It all starts with defining sustainability. This definition has evolved over the years. They come from the Latin term “sustentare” which means to sustain, conserve, support, defend.


The Bruntland Report in 1987 presented sustainable development as “development that meets present needs without compromising the ability of future generations to meet their needs” with a clear focus on the environment.


More recently, this concept has evolved into a “balance between environmental, social and economic needs” – the three pillars of sustainability – whose coexistence must interact in a balanced way.


We are currently faced with several challenges that require the definition of strategies and the implementation of short, medium and long-term actions, otherwise the planet will move towards a severe future. We are still in time to ensure a balanced and sustainable development for future generations.


Climate change is undoubtedly one of those challenges and an issue on the agenda.


Not only because the strategies and the plans are being defined, but also because we have all felt that the climate has changed with an obvious impact on life on the planet.


The rise in temperature on the planet has been a cause of these changes, and is a consequence itself of the increased greenhouse effect that certain gases have caused.


These gases, the main one of which is carbon dioxide, are produced by the combustion of fossil fuels, that is, coal, natural gas, oil and its derivatives.


Calculating the impact that certain activity has on this Greenhouse Effect is determining your Carbon Footprint. Once the diagnosis is known, each organization can thus define its action plan with a view to reducing its emissions and thus mitigating their impact.


In December 2016, Portugal took over the words of Prime Minister António Costa at the United Nations Climate Change Conference, the “firm commitment to be neutral in greenhouse gas emissions by the end of the first half of the century.”


Once the strategy is defined, it is time now to define the plan. The “Roadmap to Carbonal Neutrality 2050“, presented on 4 December 2018 in a session dedicated to this subject, at the Gulbenkian Foundation in Lisbon, includes 3 alternative scenarios, and in 2 of these scenarios it is possible to achieve carbon neutrality at national level during this time horizon.
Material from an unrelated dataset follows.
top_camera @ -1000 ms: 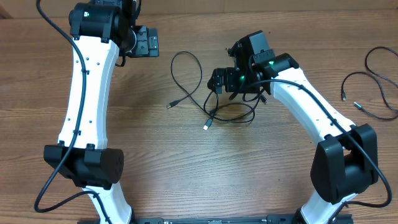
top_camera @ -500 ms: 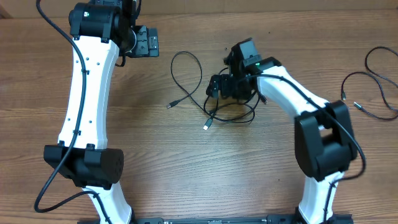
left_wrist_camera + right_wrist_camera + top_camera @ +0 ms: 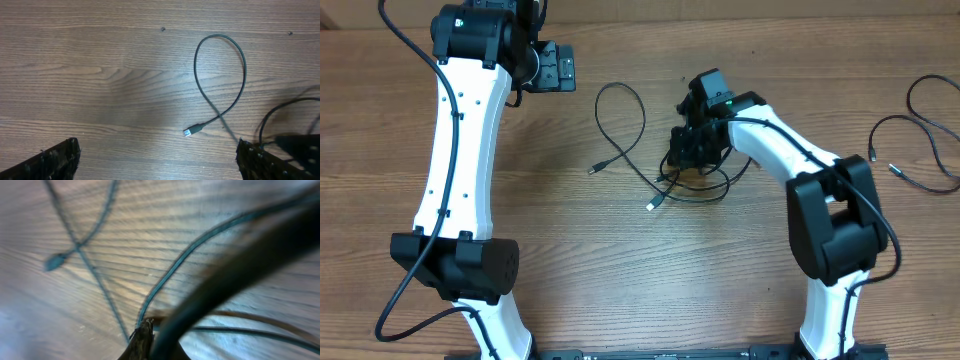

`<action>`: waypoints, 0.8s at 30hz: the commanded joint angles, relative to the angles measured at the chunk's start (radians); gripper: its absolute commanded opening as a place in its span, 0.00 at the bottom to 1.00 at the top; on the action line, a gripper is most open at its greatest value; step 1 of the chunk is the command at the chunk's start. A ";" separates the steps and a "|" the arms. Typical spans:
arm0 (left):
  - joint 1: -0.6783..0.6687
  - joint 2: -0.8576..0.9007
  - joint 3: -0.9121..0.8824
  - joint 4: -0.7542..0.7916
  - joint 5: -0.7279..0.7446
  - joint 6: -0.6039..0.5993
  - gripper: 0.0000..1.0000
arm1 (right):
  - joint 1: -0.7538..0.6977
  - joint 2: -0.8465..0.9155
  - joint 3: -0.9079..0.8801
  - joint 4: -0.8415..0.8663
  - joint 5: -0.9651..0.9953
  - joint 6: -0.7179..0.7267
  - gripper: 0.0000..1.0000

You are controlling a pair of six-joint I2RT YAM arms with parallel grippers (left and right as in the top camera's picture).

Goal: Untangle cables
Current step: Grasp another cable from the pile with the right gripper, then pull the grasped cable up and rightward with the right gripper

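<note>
Overhead, the right gripper sits low at frame centre, right on top of the cable bunch. Cannot tell how far its jaws are parted, or whether it has hold of a strand. The right wrist view is a very close blur: one dark fingertip at bottom centre, a thick dark strand running from there to the upper right, and thin strands criss-crossing over the wood behind. The bunch lies under and just below the gripper, a small coil with a silver plug poking out at its lower left. A larger loop runs up and left from it, and its plug end lies left of the bunch. The left gripper hangs at upper left, well apart from the bunch, jaws spread wide with nothing between them. In the left wrist view its fingers sit in the bottom corners, with the loop and plug end right of centre. More cables lie at the right edge of the table.
</note>
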 commanded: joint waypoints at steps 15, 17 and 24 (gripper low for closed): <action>-0.002 0.006 0.003 0.001 0.012 -0.006 1.00 | -0.018 -0.566 0.207 -0.003 0.269 -0.115 0.04; -0.002 0.006 0.003 0.001 0.012 -0.006 1.00 | -0.018 -0.616 0.212 0.015 0.306 -0.128 0.04; -0.002 0.006 0.003 0.001 0.012 -0.006 1.00 | -0.018 -0.758 0.212 0.149 0.396 -0.137 0.04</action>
Carbon neutrality means a situation where emissions of greenhouse gases are in amounts equivalent to the carbon dioxide produced by the forest and agricultural crops.


In implementing this Roadmap, the major contributors are the Electric Power Production Sector and the Transportation Sector, and it is expected by the end of 2050:


– Achieve values ​​close to 100% of renewable energies;


– Eliminate petrol and diesel vehicles, reaching almost totally electric mobility (possibly also with hydrogen), with the exception of sea and air transport.



To do this, we will have a massive use of renewable energy resources, of which more than two thirds are sun and wind, representing at the end of the period under analysis more than 80% of primary energy consumption. This is expected to happen in the 2 scenarios mentioned above.


The Industrial and Agricultural Sector have a lower but still significant reduction potential, especially in the last decade.

Carbon neutrality is possible in Portugal, there is technological feasibility, but it requires a significant investment.


If we consider only the energy system, it is estimated that around 15% of the national GDP will need to be invested each year in the period 2020-2050.


The transition has already begun and is inevitable.

It not only depends on technological solutions, it depends a lot on the implementation of new business models and new behavioral models.


The information already exists, we all know how we can contribute to sustainable development.